Sometimes it just happens. I understand the idea of complacency, and recently replaced the expired juice boxes in my car. But, it happens.

Many years ago (over 20) I was driving home up I95 from Richmond to DC, was hungry, felt weird, so I got off the highway (it was a totally unequipped company car as my "supplies" were in the trunk,) but that never registered.

After turning around in several parking lots, driving over some curbs, I found a KFC. Coke, and then some very high carb food. Sat there for over an hour until I was at a point to leave.

Still frightens me, and I understand it was not safe for me or other drivers. I still take a lot of courage for my ability to adjust and survive, even in bad situations.

I understand the idea of stupid, but still believe as a T1 that things can never be 100% perfect everyday all the time. Stuff happens. I can try to be smart all the time, but a sneaky low blood glucose can change all my plans.

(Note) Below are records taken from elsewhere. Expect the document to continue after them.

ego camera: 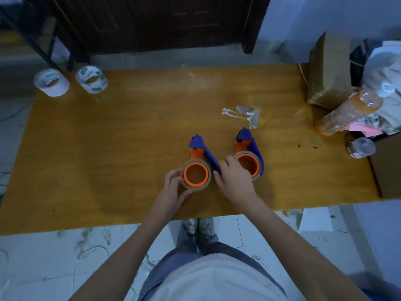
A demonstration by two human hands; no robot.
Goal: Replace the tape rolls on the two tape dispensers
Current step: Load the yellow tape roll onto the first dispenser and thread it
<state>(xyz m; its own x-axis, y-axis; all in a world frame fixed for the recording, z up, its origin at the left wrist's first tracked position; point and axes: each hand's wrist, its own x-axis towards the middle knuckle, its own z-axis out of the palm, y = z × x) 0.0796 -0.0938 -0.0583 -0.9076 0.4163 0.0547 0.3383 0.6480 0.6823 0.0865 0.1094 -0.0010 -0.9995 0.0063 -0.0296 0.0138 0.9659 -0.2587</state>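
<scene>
Two blue and orange tape dispensers lie side by side near the front middle of the wooden table. The left dispenser carries a thin tape roll around its orange hub. My left hand grips that roll from the left and front. My right hand rests on the blue handle between the two dispensers, fingers curled around it. The right dispenser also has a thin roll on its hub, partly hidden by my right hand. Two full tape rolls, one white and one printed, stand at the far left corner.
A scrap of torn tape sticks to the table behind the dispensers. At the right edge stand a cardboard box, an orange bottle, a small jar and a pile of bags. A dark cabinet stands behind the table.
</scene>
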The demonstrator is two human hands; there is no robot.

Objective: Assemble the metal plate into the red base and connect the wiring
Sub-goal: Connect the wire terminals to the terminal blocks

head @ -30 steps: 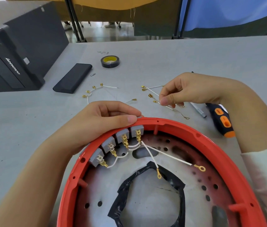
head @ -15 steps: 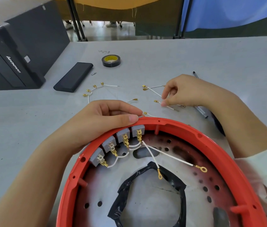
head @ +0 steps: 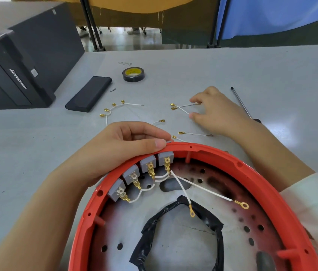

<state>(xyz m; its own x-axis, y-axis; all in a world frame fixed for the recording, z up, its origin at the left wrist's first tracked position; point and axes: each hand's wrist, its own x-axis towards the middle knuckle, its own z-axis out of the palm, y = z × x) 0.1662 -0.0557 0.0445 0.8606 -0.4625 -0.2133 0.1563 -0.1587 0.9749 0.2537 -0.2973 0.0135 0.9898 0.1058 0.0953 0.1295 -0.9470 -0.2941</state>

Wow Jen! 32! thank the stars that forgotten juice box was behind the nuker... Great story, btw. Further illustrates that PWD have so much to keep together, 24/7.

Oh man, that was without the crutch of a CGM that have me plenty of warning! One thing about D, we accumulate a lot of interesting experiences, or at least "interesting"after time has softened the initial trauma.

interesting... my keys are always in my pocket. it's cheap enough I may give it a go; I generally avoid stuff like that for my keys because I don't like big lumps in my pocket -- but that looks doable.

That was without anything. The insulin I took was NPH. No pump, no CGM.

Things are easier now, but also more complicated. The technology is fantastic, but it takes a lot of time and effort.

Lately I've forgot snacks in my purse and also money to get them from a vending machine or something and it's a REALLY BAD IDEA when lately my blood sugar just decides to drop into the low 70's out of nowhere. My mind is in like 10 places at the moment (Finishing this class, getting ready for clinicals, thinking about insulin pump crap, finishing up my cosplays for an anime convention coming up in April, etc) so I don't think about it enough . I have glucose tablets if I actually go hypo but I need a snack with me and it's a matter of not being an idiot.